Data extract
━━━
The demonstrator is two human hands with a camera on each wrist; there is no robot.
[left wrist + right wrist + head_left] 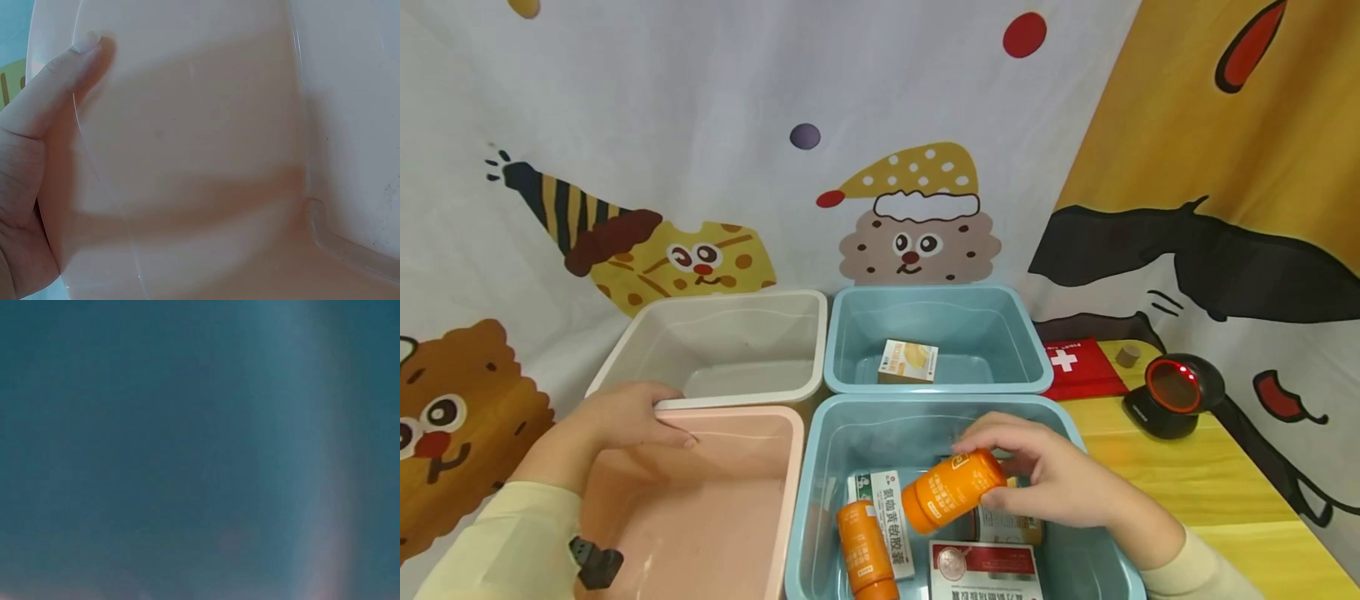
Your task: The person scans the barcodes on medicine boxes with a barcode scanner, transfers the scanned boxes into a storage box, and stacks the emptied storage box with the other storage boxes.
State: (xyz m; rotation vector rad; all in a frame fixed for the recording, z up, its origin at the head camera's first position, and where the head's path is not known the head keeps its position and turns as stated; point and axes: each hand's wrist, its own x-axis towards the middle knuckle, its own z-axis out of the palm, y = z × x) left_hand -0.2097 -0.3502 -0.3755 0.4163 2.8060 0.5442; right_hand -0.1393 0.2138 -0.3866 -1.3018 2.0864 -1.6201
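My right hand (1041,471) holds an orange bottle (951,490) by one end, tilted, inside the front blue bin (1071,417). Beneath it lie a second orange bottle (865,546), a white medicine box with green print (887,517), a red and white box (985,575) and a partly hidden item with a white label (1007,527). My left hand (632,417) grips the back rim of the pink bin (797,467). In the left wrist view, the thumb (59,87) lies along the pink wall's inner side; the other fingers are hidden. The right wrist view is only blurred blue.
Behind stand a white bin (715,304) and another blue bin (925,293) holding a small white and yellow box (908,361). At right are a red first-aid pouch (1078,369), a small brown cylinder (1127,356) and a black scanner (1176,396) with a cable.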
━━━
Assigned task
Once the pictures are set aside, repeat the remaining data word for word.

Your solution
The demonstrator is two human hands with a camera on each wrist; there is no robot.
[left wrist + right wrist + head_left] 
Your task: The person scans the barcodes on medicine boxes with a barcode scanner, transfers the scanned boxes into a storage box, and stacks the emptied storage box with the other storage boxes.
State: (xyz m; rotation vector rad; all in a frame fixed for the recording, z up, its origin at the head camera's first position, and where the head's path is not known the head keeps its position and turns as stated; point and axes: each hand's wrist, its own x-axis towards the middle knuckle, its own z-axis out of the palm, y = z × x) left_hand -0.2097 -0.3502 -0.3755 0.4163 2.8060 0.5442; right_hand -0.1393 0.2138 -0.3866 -1.3018 2.0864 -1.6201
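My right hand (1041,471) holds an orange bottle (951,490) by one end, tilted, inside the front blue bin (1071,417). Beneath it lie a second orange bottle (865,546), a white medicine box with green print (887,517), a red and white box (985,575) and a partly hidden item with a white label (1007,527). My left hand (632,417) grips the back rim of the pink bin (797,467). In the left wrist view, the thumb (59,87) lies along the pink wall's inner side; the other fingers are hidden. The right wrist view is only blurred blue.
Behind stand a white bin (715,304) and another blue bin (925,293) holding a small white and yellow box (908,361). At right are a red first-aid pouch (1078,369), a small brown cylinder (1127,356) and a black scanner (1176,396) with a cable.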

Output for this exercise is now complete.